Nicaragua’s national context is undoubtedly unfavourable for civil society to flourish, given its high levels of poverty, inequality, corruption, and economic stagnation resulting from the current crisis in global capitalism. Politically, the state is seen to have little capacity to carry out basic functions. Laws are considered restrictive due to difficulties in obtaining legal status, and discriminatory fiscal control methods are applied according to party affiliation of CSOs. One third of CSOs surveyed said they had been the victims of aggression by the local or national government over the last 10 years, including abuse of power, restrictions on strikes and mobilisations, aggression and depravation of liberty, injury and libel, the closure of legal spheres of participation and violations of human and civil rights. The situation has worsened with the arrival of a new administration in 2007 that has implemented a system to exclude social organisations and that has limited rights of association, expression and cooperation of non-affiliated CSOs.

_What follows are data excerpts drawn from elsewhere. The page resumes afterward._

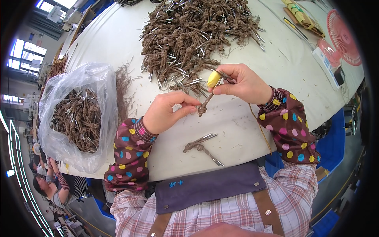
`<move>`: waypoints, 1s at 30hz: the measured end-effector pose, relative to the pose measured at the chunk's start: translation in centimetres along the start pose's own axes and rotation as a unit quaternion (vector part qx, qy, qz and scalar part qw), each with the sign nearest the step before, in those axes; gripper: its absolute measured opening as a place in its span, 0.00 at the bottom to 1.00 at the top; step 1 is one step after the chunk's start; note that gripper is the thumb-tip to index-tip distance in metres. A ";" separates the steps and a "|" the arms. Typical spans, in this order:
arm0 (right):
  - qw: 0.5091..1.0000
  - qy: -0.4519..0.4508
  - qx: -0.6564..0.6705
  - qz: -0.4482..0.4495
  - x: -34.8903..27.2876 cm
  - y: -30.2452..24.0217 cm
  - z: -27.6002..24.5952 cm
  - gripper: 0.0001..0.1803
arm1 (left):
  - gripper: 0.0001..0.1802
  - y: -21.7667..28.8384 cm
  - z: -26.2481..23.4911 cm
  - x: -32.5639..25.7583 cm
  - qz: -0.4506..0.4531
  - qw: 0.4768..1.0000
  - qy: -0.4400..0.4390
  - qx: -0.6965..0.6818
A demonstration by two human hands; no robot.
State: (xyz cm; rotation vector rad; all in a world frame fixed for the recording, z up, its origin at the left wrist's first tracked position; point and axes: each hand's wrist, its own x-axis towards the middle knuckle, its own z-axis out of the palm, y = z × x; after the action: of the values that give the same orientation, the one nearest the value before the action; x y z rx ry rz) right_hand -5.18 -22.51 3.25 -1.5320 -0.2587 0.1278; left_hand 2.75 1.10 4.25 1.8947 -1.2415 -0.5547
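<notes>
My left hand [169, 110] pinches at the knotted end of a brown cord [203, 107], thumb and forefinger at the knot. The cord slants up to my right hand [244, 83], whose closed fingers hold what look like thread snips [214, 79] with a yellow covering and dark metal parts. The snips lie against the cord's upper part; whether the blades are closed is hidden. A thin tan string [260, 128] hangs below my right hand to the table edge. Near me on the table lies a knotted brown cord piece [199, 147] with metal-tipped ends.
A large heap of knotted brown cords [185, 35] with metal tips covers the far table [276, 71]. On the left, a clear plastic bag [108, 114] holds more, beside loose thread scraps [124, 89]. A pink fan [342, 37] stands far right. Another person [59, 189] sits at lower left.
</notes>
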 end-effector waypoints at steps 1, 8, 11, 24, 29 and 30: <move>1.000 -0.004 0.003 0.000 0.0 0.0 -0.1 0.08 | 0.09 -0.2 -0.2 0.0 0.013 1.000 0.008 0.020; 0.999 -0.021 0.046 0.005 0.1 0.3 0.0 0.09 | 0.05 -1.3 1.3 -0.3 0.036 0.985 0.060 -0.158; 0.999 -0.021 0.049 -0.010 0.3 0.5 0.5 0.09 | 0.04 -0.8 2.3 -0.3 0.005 0.943 0.023 -0.332; 0.957 0.142 -0.254 -0.012 -0.7 -0.5 3.6 0.20 | 0.04 -1.4 2.1 0.0 -0.010 0.980 0.180 -0.088; 0.936 0.117 -0.321 -0.087 -0.4 0.7 4.3 0.13 | 0.03 -1.1 2.4 0.0 0.012 0.977 0.213 0.020; 0.936 0.113 -0.323 -0.087 -0.4 0.8 4.4 0.13 | 0.03 -1.1 2.5 -0.1 0.011 0.977 0.213 0.020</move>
State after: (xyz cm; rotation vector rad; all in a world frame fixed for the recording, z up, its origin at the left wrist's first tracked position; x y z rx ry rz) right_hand -6.59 -18.32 2.53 -2.1463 -0.2639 -0.3037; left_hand 1.59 0.46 1.89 1.9016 -0.9939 -0.0991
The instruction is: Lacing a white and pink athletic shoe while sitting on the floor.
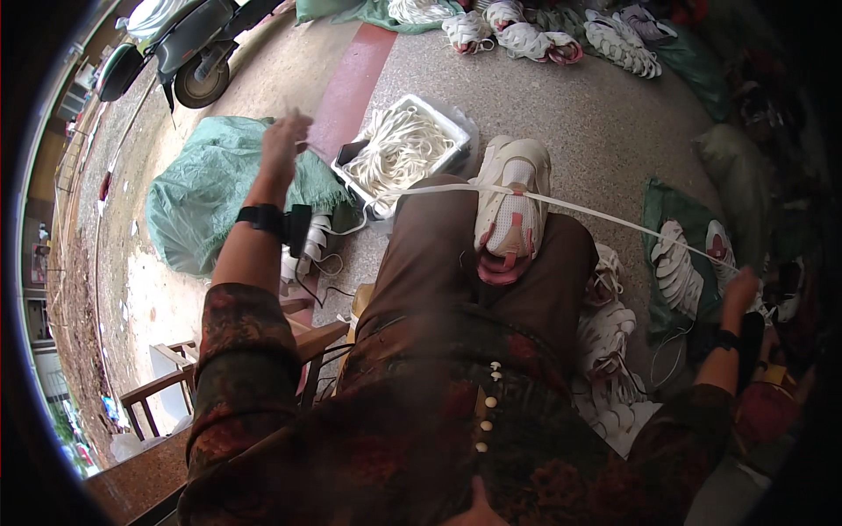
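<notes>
A cream and white sneaker point(516, 171) with pink parts rests across my thighs, its heel opening toward me. A flat white shoelace point(605, 216) passes through its upper part and stretches out to both sides. At the right, my right hand point(742, 287) is closed on the shoelace, pulling it fairly straight. My left hand point(286, 145) is raised at the left, above a green sack, its fingers smeared by motion. From the sneaker the lace's left part runs past the white tub point(462, 140) of loose laces; whether my left hand holds it is unclear.
The green sack point(197, 197) lies left of the tub. Several sneakers point(610, 329) are piled by my right leg, more on a green sheet point(658, 206) and at the far edge. A scooter point(197, 66) stands far left; a wooden chair point(162, 386) is near left.
</notes>
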The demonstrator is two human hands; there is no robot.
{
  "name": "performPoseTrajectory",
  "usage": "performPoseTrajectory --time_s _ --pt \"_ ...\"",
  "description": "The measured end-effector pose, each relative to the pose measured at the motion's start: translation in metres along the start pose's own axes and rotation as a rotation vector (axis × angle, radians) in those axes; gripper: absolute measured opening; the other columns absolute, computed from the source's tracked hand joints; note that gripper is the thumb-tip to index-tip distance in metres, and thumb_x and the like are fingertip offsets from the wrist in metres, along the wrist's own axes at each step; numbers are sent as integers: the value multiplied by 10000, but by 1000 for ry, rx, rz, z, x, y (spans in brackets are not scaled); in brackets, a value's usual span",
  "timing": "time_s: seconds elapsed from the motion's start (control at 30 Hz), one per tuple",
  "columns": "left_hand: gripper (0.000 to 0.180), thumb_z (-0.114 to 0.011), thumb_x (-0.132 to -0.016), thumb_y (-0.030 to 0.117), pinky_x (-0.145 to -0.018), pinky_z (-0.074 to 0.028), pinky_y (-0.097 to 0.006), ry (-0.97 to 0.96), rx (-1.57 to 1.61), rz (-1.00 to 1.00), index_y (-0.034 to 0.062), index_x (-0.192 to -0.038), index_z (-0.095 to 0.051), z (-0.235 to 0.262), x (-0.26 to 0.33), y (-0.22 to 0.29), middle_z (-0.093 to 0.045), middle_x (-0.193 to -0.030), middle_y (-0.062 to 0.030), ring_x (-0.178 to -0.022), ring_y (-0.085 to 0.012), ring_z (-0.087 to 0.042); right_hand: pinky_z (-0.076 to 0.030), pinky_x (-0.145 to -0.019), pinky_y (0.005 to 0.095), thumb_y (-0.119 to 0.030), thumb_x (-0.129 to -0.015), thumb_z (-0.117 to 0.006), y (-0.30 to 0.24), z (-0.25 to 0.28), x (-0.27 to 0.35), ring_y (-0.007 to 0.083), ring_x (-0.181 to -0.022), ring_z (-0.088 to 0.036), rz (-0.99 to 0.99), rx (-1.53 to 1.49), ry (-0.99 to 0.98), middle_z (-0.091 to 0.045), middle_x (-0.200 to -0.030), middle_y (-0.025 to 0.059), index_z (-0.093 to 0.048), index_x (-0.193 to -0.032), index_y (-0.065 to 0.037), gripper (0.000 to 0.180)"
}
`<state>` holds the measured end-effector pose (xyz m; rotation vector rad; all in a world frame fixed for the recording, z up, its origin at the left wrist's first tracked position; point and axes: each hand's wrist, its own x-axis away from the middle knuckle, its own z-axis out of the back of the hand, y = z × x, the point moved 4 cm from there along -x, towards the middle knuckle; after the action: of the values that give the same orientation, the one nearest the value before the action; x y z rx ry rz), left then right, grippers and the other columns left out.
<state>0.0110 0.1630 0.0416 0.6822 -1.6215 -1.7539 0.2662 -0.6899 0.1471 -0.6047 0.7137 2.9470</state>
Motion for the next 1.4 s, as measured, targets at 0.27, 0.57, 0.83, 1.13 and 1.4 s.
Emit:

The picture painted in the report is therefore one of contrasts. Civil society has a great number of strengths, practising the values that it promotes, achieving significant impact, and with a fairly well developed infrastructure. However, civic space is fundamentally challenged by the political environment in Nicaragua. Political and legal restrictions and attacks on civil society, both formal and subtle, create difficult operating conditions. Civic space has become highly politicised, threatening to subject the everyday activities of CSOS to their affinity – or lack of affinity – with the ruling party. Until steps are taken to depoliticise civic space and safeguard civil society against attacks from government, the report concludes that civil society will continue to struggle to realise its full potential and build on its strengths.